■ **What you should do**:
I need the lines below from the one with "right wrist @" down to the one with "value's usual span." reproduced exactly, both ends included, and nothing else.

Excerpts from a dataset:
□ □ □ □ □

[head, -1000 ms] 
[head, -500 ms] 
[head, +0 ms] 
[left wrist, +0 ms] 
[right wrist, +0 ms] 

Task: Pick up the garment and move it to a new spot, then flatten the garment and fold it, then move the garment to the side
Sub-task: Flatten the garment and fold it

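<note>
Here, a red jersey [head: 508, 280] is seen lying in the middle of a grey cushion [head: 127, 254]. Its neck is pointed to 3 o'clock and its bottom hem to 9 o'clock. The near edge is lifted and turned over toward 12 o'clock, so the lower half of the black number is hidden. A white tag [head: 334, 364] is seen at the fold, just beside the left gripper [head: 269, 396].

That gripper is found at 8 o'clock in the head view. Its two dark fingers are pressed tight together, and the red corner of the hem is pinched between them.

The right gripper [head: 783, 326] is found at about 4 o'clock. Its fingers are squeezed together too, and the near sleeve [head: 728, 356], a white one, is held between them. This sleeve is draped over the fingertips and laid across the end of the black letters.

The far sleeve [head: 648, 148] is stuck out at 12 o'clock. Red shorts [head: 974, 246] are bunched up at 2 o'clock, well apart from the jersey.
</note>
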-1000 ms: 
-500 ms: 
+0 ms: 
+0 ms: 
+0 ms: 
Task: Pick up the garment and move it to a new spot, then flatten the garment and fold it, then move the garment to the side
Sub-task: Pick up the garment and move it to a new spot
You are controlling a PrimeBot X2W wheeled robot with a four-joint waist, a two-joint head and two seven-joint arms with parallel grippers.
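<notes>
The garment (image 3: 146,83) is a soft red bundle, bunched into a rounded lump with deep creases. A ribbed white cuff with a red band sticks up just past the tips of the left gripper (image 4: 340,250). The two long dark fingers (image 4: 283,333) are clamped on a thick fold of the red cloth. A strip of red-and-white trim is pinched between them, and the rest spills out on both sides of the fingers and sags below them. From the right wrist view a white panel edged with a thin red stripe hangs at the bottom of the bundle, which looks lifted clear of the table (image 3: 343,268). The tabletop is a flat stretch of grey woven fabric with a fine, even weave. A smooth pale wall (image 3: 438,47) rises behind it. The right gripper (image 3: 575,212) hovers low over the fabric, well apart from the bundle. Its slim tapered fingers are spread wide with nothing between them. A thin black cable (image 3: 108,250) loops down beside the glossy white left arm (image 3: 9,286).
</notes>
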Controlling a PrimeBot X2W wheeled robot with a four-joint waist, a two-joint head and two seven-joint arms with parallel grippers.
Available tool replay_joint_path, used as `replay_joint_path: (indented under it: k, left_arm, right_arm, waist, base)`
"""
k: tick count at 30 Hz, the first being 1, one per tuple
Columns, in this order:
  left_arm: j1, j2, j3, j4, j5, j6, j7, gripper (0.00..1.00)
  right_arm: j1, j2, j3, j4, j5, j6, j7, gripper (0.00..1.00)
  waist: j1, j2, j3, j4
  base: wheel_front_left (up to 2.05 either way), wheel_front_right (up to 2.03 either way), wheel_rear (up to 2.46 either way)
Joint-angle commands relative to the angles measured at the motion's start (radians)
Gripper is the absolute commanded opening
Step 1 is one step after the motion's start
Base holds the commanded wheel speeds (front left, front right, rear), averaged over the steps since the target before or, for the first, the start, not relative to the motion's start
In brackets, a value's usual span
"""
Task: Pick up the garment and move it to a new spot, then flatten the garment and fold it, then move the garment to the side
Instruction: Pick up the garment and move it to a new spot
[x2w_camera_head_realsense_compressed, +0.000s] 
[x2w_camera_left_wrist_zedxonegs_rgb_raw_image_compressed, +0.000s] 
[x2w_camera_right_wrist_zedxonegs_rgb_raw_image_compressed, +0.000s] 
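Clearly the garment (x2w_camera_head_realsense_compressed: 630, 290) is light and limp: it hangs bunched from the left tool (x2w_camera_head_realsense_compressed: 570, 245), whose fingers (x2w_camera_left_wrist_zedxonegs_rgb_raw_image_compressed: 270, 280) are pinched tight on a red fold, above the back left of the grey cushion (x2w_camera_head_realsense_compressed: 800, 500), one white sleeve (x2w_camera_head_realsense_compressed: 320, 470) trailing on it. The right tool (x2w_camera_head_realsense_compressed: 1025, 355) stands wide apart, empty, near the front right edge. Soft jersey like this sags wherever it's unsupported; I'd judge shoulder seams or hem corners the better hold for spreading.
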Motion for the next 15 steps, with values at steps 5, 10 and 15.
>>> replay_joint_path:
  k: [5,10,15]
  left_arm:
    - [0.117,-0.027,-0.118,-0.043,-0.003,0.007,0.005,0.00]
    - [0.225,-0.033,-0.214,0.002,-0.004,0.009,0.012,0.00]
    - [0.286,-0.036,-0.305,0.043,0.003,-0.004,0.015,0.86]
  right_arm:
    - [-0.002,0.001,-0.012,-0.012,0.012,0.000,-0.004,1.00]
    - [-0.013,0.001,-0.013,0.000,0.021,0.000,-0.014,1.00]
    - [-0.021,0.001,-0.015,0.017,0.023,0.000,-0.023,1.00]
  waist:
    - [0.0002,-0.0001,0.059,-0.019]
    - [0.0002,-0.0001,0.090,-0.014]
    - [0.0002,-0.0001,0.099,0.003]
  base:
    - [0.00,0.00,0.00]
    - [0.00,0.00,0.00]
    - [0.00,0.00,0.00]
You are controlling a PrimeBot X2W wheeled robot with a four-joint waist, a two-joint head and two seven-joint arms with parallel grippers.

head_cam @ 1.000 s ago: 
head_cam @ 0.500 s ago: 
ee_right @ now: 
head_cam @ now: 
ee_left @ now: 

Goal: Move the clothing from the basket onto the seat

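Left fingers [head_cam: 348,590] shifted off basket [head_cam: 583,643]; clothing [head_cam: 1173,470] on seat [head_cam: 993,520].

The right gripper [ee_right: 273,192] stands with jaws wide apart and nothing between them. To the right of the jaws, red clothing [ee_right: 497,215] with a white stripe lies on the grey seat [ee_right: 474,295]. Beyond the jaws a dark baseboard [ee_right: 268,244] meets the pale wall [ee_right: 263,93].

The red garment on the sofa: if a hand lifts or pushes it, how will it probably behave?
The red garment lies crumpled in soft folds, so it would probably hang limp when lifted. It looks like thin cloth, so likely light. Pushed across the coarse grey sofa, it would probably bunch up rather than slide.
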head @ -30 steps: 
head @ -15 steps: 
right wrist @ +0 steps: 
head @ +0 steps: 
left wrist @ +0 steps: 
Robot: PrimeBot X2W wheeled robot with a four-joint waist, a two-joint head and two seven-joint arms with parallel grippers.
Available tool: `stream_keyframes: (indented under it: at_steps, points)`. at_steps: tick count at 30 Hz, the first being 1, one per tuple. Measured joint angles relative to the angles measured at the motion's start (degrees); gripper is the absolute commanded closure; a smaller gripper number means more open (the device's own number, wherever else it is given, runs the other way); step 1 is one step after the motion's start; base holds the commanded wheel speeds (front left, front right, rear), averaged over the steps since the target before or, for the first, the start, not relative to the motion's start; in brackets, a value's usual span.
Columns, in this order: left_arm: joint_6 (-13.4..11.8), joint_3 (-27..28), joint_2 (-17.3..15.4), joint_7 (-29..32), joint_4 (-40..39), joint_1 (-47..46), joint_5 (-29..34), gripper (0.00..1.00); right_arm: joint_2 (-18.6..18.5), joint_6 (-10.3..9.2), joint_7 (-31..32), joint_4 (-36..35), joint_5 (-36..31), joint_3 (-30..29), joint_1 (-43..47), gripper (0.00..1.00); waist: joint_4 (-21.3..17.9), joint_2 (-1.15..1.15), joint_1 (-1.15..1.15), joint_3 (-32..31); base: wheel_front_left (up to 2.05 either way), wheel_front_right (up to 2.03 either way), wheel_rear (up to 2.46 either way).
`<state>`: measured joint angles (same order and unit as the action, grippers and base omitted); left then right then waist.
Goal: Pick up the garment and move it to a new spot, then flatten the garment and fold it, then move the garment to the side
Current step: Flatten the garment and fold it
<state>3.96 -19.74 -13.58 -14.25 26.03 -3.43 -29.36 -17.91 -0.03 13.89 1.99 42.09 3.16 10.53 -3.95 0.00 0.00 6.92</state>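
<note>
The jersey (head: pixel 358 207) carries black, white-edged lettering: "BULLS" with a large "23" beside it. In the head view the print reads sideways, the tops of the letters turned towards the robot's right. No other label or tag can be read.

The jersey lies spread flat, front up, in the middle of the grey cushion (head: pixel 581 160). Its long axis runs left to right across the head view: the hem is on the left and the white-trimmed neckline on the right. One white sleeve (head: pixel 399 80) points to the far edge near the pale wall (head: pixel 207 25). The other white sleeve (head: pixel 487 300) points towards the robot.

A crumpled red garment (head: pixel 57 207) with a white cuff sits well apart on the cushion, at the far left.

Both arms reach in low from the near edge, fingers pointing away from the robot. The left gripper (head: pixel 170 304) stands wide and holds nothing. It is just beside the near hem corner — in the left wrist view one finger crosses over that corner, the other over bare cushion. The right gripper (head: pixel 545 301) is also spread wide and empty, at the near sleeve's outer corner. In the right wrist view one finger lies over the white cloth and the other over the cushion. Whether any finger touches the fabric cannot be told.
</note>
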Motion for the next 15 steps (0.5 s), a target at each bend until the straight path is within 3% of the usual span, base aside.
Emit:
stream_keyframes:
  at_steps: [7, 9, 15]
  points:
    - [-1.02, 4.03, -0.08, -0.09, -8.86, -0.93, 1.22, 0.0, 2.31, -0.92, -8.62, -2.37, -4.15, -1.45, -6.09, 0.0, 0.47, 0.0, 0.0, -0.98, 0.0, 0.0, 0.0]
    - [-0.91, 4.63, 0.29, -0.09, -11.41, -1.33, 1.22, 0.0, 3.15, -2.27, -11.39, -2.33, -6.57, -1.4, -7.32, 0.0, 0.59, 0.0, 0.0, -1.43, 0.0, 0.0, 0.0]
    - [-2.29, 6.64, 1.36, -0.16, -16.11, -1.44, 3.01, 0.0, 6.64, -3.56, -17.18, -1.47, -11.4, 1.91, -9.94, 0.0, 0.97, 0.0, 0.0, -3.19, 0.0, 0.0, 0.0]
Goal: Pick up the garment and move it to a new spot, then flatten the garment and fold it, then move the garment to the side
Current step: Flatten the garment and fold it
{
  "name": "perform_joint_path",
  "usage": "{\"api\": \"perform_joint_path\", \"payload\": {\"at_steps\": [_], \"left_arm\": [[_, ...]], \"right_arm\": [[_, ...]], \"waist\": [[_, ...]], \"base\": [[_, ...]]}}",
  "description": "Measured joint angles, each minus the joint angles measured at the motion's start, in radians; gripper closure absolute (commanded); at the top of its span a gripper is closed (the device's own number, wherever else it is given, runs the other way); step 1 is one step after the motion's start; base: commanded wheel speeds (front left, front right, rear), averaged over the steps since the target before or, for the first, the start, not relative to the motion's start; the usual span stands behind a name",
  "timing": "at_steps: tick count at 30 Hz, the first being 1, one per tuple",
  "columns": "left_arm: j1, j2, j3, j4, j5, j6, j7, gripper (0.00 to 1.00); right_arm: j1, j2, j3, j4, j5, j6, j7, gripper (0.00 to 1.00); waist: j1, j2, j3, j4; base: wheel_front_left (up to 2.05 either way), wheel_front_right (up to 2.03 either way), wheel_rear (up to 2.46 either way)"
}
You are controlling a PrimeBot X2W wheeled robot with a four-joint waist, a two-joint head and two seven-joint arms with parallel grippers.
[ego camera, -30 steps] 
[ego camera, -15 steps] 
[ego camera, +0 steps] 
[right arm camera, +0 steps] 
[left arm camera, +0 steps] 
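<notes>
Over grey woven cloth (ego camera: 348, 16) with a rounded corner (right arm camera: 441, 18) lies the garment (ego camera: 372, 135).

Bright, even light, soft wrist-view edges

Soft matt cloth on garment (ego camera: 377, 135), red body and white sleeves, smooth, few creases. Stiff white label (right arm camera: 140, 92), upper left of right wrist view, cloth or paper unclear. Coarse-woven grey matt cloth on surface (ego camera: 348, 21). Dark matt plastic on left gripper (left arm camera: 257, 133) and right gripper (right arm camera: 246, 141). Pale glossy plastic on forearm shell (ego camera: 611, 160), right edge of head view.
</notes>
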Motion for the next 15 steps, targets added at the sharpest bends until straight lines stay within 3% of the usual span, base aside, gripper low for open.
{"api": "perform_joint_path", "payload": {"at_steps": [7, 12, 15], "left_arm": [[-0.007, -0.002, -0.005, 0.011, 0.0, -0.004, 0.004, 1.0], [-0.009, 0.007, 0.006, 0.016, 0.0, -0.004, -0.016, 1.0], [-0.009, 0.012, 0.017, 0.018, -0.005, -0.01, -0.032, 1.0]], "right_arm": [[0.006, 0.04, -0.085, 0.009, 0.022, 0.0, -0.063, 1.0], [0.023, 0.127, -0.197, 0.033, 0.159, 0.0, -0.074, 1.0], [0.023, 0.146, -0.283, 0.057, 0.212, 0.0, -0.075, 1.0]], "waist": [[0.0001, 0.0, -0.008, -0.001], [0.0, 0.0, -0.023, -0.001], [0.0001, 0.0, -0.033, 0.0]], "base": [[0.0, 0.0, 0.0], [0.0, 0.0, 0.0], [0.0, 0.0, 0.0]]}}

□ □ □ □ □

■ **Result for this task**:
right wrist @ +0 steps: 
head @ +0 steps: 
left wrist @ +0 steps: 
Robot: PrimeBot X2W wheeled robot with a four-joint waist, a two-joint head and two seven-joint arms with parallel grippers.
Available tool: `stream_keyframes: (indented under it: at_steps, points)`. at_steps: tick count at 30 Hz, the first being 1, one per tuple. Measured joint angles relative to the angles measured at the motion's start (degrees); gripper is the absolute commanded closure; a smaller gripper number means more open (the device's own number, wherever else it is given, runs the other way); step 1 is one step after the motion's start; base holds the commanded wheel speeds (front left, front right, rear), averaged over the steps since the target before or, for the first, the start, not relative to the motion's start; in brackets, a value's usual span.

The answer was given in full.